• _AIM OF THE EXERCISE_
Below are some records. Return exactly the lines from the one with "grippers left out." to the one with "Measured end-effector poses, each", and nothing else.

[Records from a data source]
----

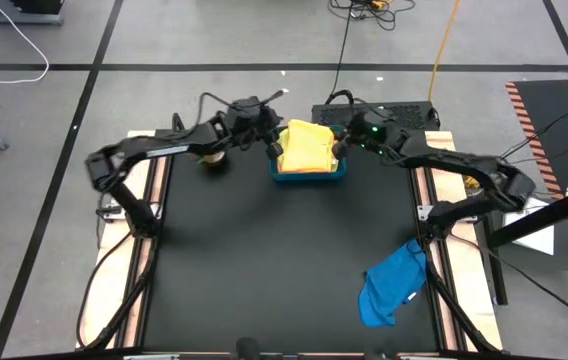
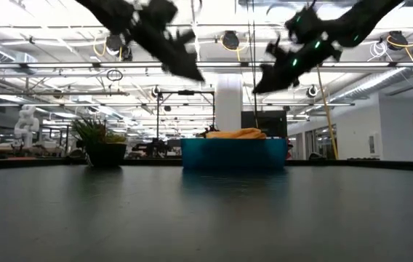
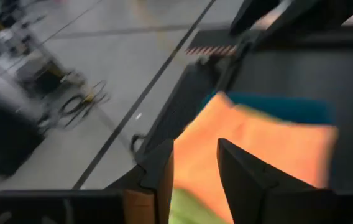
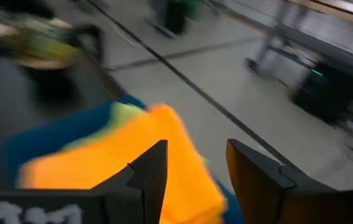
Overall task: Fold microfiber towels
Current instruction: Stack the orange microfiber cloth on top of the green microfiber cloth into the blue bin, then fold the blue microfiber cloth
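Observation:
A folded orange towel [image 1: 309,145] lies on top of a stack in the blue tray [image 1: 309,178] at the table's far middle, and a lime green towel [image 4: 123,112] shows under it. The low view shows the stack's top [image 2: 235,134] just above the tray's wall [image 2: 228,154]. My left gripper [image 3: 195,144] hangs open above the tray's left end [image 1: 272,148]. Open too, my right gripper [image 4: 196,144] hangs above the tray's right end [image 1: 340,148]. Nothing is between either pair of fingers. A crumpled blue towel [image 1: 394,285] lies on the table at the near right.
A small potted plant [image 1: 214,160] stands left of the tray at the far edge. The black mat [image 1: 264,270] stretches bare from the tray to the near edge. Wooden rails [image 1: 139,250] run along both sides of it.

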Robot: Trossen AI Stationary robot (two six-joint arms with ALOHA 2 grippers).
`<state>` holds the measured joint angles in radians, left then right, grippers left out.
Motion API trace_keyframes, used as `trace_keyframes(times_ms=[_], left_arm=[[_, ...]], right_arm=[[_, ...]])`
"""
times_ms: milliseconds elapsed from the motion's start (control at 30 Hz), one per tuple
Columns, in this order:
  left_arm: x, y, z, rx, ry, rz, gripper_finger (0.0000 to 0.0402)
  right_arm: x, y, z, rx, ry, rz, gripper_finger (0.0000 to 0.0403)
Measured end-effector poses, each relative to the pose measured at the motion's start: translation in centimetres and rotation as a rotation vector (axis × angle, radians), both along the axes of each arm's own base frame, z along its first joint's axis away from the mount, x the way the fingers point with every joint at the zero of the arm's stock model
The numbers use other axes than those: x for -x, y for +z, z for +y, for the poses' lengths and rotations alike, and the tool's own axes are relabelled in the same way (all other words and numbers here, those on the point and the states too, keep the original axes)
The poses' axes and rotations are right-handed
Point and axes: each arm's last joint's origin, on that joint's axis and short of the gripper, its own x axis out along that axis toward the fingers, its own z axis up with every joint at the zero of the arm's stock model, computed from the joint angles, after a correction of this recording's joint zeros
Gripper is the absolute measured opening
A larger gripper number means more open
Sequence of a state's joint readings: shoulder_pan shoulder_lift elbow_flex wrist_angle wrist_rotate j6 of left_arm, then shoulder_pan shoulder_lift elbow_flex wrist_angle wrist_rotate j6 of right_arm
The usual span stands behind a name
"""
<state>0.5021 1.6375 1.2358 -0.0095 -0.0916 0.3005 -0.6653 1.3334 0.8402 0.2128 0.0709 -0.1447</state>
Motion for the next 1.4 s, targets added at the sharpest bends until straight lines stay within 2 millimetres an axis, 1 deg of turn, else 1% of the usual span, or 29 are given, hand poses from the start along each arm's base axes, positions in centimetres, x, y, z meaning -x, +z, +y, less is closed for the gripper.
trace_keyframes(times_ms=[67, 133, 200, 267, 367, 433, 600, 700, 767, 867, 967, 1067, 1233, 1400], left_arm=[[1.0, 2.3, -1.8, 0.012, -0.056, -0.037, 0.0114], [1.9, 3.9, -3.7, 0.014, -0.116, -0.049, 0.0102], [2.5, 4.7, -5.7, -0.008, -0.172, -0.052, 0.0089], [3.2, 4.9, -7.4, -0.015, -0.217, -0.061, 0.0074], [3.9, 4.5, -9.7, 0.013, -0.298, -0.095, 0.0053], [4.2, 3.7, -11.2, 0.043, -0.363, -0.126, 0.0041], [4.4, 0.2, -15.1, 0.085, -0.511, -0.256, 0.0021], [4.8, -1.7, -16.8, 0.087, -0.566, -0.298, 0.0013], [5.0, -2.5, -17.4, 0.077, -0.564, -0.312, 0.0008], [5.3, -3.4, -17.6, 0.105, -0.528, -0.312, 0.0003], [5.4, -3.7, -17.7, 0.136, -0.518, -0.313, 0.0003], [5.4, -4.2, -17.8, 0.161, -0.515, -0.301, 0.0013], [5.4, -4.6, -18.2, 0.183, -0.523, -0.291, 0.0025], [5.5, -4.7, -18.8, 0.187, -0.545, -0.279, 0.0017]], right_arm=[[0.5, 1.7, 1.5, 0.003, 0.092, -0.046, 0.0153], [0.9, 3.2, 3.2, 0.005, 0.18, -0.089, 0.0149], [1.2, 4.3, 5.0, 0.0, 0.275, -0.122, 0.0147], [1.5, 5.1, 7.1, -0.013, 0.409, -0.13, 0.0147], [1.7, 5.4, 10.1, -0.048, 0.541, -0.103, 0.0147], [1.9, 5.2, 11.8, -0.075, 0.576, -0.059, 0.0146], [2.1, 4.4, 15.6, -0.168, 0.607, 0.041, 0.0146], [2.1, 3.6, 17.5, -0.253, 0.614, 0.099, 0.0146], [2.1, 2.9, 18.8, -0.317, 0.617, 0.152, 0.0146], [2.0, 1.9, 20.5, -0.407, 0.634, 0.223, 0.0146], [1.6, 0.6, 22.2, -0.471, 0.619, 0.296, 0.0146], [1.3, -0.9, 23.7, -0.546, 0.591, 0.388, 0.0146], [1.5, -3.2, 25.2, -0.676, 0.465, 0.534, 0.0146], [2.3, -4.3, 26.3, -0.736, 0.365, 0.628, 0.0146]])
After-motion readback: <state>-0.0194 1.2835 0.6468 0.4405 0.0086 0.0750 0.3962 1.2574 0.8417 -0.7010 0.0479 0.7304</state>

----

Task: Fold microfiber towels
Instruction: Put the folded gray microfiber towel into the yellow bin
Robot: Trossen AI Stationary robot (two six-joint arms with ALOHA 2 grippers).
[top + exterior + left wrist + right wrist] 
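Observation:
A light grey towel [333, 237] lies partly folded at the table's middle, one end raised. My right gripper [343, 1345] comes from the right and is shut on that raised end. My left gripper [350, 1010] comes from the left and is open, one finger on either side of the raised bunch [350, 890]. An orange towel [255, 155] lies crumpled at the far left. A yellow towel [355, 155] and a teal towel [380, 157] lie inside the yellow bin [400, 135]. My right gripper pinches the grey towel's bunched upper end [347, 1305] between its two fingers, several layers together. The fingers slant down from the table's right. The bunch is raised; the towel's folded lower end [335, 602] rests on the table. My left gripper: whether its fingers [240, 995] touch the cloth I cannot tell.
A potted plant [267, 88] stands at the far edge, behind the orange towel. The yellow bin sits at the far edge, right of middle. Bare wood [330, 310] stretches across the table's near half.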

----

• _EXERCISE ANSWER_
`<state>` holds the measured joint angles in radians, left then right, grippers left out.
Motion API trace_keyframes, used as `trace_keyframes(times_ms=[_], left_arm=[[_, ...]], right_arm=[[_, ...]])`
"""
times_ms: milliseconds elapsed from the motion's start (control at 30 Hz), one per tuple
Columns, in this order:
  left_arm: x, y, z, rx, ry, rz, gripper_finger (0.0000 to 0.0402)
  right_arm: x, y, z, rx, ry, rz, gripper_finger (0.0000 to 0.0403)
Measured end-effector poses, each relative to the pose measured at the motion's start: translation in centimetres and rotation as a rotation vector (axis × angle, radians), both along the axes of each arm's own base frame, z along its first joint's axis away from the mount, x the way the fingers point with every joint at the zero of the arm's stock model

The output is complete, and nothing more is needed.